▶ [EXTRACTED DATA]
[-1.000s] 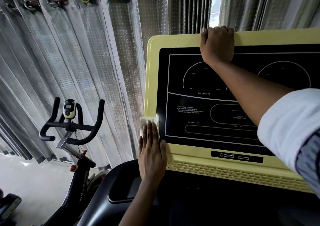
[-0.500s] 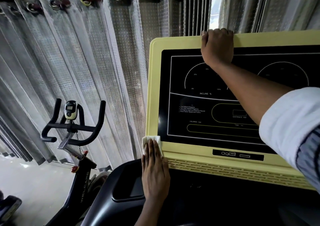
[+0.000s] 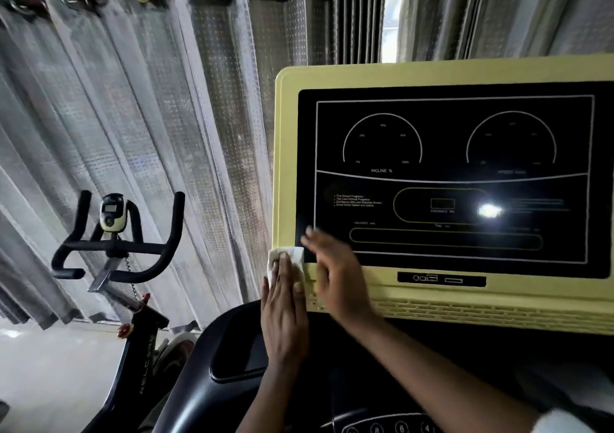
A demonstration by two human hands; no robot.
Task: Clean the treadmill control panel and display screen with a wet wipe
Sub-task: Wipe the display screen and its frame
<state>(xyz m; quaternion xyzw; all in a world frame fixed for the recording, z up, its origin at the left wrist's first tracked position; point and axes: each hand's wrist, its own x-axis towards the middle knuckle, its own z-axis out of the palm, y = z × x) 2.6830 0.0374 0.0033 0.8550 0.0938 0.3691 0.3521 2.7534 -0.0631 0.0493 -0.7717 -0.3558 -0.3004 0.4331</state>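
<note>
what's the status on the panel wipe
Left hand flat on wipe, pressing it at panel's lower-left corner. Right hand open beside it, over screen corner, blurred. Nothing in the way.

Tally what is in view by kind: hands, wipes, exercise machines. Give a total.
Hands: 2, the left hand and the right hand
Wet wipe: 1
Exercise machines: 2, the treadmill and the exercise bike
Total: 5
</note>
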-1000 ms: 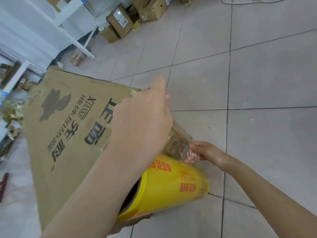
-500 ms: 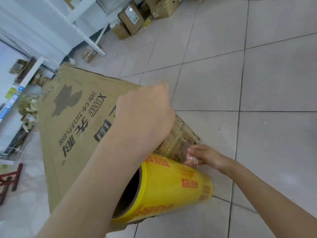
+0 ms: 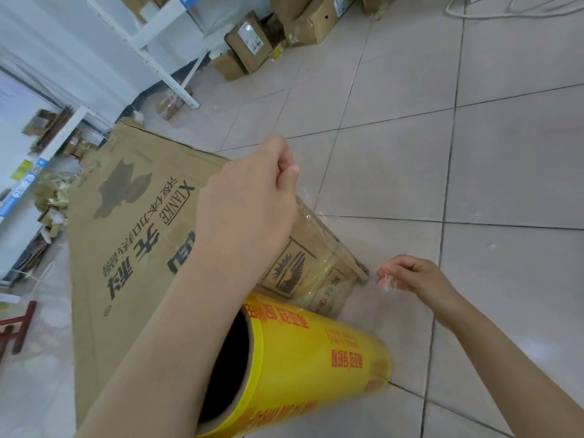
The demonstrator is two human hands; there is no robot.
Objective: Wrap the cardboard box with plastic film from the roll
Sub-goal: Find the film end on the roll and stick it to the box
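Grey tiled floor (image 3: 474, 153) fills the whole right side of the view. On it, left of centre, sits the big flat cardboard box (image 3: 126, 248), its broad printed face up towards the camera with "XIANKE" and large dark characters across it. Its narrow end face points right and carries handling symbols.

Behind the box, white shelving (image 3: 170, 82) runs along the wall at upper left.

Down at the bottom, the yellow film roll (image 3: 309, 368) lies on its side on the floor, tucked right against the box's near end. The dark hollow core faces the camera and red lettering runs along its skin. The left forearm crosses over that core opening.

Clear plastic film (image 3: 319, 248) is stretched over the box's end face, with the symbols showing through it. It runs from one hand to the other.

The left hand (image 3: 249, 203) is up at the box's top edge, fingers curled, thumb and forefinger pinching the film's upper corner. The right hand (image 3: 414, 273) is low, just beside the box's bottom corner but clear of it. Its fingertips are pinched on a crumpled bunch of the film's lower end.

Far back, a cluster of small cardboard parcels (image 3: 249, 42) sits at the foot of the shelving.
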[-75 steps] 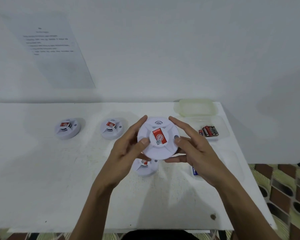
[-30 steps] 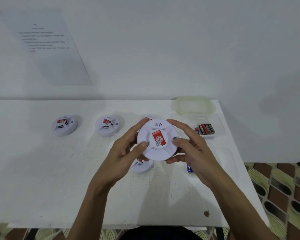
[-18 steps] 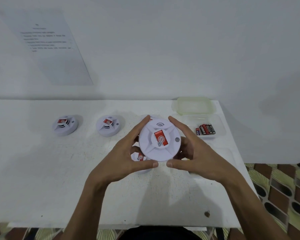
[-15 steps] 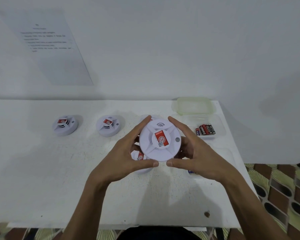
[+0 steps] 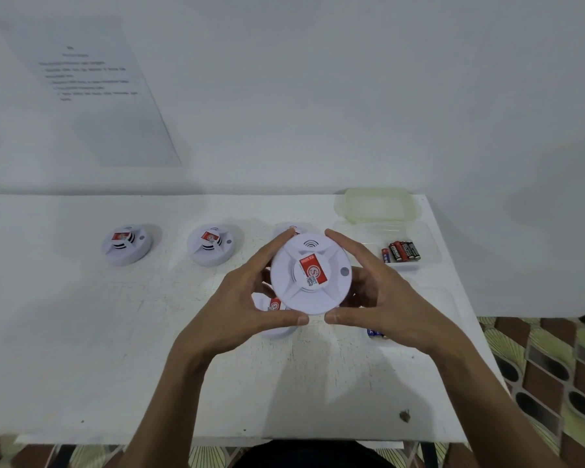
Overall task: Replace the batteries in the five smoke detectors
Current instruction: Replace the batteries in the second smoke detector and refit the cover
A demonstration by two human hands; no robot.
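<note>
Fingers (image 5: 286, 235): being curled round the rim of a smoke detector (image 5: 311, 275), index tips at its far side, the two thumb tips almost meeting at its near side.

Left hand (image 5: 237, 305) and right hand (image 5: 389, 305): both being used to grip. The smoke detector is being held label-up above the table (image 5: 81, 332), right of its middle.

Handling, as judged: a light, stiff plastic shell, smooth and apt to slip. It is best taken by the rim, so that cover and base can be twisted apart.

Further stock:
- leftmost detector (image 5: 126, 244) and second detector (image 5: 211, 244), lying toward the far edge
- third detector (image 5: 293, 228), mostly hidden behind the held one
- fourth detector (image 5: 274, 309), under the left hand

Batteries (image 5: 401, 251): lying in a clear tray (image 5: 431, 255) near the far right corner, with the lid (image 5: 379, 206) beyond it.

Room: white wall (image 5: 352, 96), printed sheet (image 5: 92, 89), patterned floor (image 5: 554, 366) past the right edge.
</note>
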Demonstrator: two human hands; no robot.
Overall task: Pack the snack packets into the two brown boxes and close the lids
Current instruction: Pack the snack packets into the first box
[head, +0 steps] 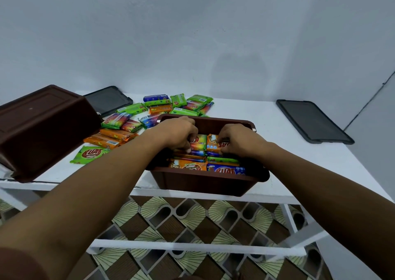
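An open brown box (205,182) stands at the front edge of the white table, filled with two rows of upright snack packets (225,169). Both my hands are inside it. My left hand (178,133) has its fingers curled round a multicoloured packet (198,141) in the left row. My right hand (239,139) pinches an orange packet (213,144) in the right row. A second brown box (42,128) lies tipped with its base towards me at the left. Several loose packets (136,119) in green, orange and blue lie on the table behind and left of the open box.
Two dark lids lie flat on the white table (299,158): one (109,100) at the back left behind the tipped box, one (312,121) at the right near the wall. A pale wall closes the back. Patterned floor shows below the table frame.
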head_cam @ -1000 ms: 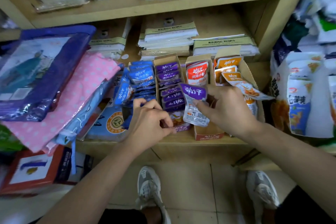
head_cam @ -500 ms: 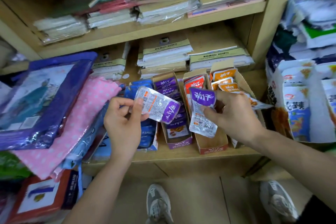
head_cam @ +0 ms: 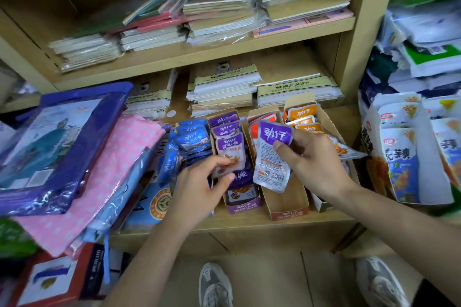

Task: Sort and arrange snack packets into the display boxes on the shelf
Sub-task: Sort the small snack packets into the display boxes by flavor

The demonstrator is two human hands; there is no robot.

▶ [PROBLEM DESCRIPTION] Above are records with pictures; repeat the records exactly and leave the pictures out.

▶ [ANSWER BOX]
[-1.000s] 
[-0.500s] 
[+0.000s] 
A demonstration by two human hands; no robot.
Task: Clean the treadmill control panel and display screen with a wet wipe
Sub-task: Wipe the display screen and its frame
<state>(xyz m; quaternion xyzw; all in a world frame fixed for the recording, z up, its origin at the left wrist's first tracked position; point and axes: each hand's wrist, its own x-axis towards the middle knuckle, its own z-axis out of the palm, y = z × x) 2.6830 0.0374 0.0033 0.8550 0.0938 0.3691 0.3521 2.7534 -0.0631 0.0493 -0.7717 -0.3558 -0.3004 0.4331</state>
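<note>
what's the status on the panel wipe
Left hand flat on wipe, pressing it at panel's lower-left corner. Right hand open beside it, over screen corner, blurred. Nothing in the way.

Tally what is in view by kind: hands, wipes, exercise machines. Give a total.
Hands: 2, the left hand and the right hand
Wet wipe: 1
Exercise machines: 2, the treadmill and the exercise bike
Total: 5
</note>
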-1000 ms: 
-500 ms: 
+0 ms: 
The demonstrator is two human hands; there is no robot.
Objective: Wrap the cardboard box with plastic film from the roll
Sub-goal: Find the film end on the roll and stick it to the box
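Grey tiled floor (image 3: 474, 153) fills the whole right side of the view. On it, left of centre, sits the big flat cardboard box (image 3: 126, 248), its broad printed face up towards the camera with "XIANKE" and large dark characters across it. Its narrow end face points right and carries handling symbols.

Behind the box, white shelving (image 3: 170, 82) runs along the wall at upper left.

Down at the bottom, the yellow film roll (image 3: 309, 368) lies on its side on the floor, tucked right against the box's near end. The dark hollow core faces the camera and red lettering runs along its skin. The left forearm crosses over that core opening.

Clear plastic film (image 3: 319, 248) is stretched over the box's end face, with the symbols showing through it. It runs from one hand to the other.

The left hand (image 3: 249, 203) is up at the box's top edge, fingers curled, thumb and forefinger pinching the film's upper corner. The right hand (image 3: 414, 273) is low, just beside the box's bottom corner but clear of it. Its fingertips are pinched on a crumpled bunch of the film's lower end.

Far back, a cluster of small cardboard parcels (image 3: 249, 42) sits at the foot of the shelving.
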[-75 steps] 
[-30 steps] 
[-18 steps] 
[-15 steps] 
[+0 steps] 
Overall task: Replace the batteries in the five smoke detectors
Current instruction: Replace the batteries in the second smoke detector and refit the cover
A demonstration by two human hands; no robot.
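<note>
Fingers (image 5: 286, 235): being curled round the rim of a smoke detector (image 5: 311, 275), index tips at its far side, the two thumb tips almost meeting at its near side.

Left hand (image 5: 237, 305) and right hand (image 5: 389, 305): both being used to grip. The smoke detector is being held label-up above the table (image 5: 81, 332), right of its middle.

Handling, as judged: a light, stiff plastic shell, smooth and apt to slip. It is best taken by the rim, so that cover and base can be twisted apart.

Further stock:
- leftmost detector (image 5: 126, 244) and second detector (image 5: 211, 244), lying toward the far edge
- third detector (image 5: 293, 228), mostly hidden behind the held one
- fourth detector (image 5: 274, 309), under the left hand

Batteries (image 5: 401, 251): lying in a clear tray (image 5: 431, 255) near the far right corner, with the lid (image 5: 379, 206) beyond it.

Room: white wall (image 5: 352, 96), printed sheet (image 5: 92, 89), patterned floor (image 5: 554, 366) past the right edge.
</note>
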Demonstrator: two human hands; no robot.
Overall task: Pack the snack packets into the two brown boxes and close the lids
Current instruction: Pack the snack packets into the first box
[head, +0 steps] 
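An open brown box (205,182) stands at the front edge of the white table, filled with two rows of upright snack packets (225,169). Both my hands are inside it. My left hand (178,133) has its fingers curled round a multicoloured packet (198,141) in the left row. My right hand (239,139) pinches an orange packet (213,144) in the right row. A second brown box (42,128) lies tipped with its base towards me at the left. Several loose packets (136,119) in green, orange and blue lie on the table behind and left of the open box.
Two dark lids lie flat on the white table (299,158): one (109,100) at the back left behind the tipped box, one (312,121) at the right near the wall. A pale wall closes the back. Patterned floor shows below the table frame.
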head_cam @ -1000 ms: 
head_cam @ -500 ms: 
head_cam @ +0 ms: 

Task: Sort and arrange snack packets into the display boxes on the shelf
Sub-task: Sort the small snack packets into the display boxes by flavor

The demonstrator is two human hands; there is no robot.

That completes the answer, and no more is expected.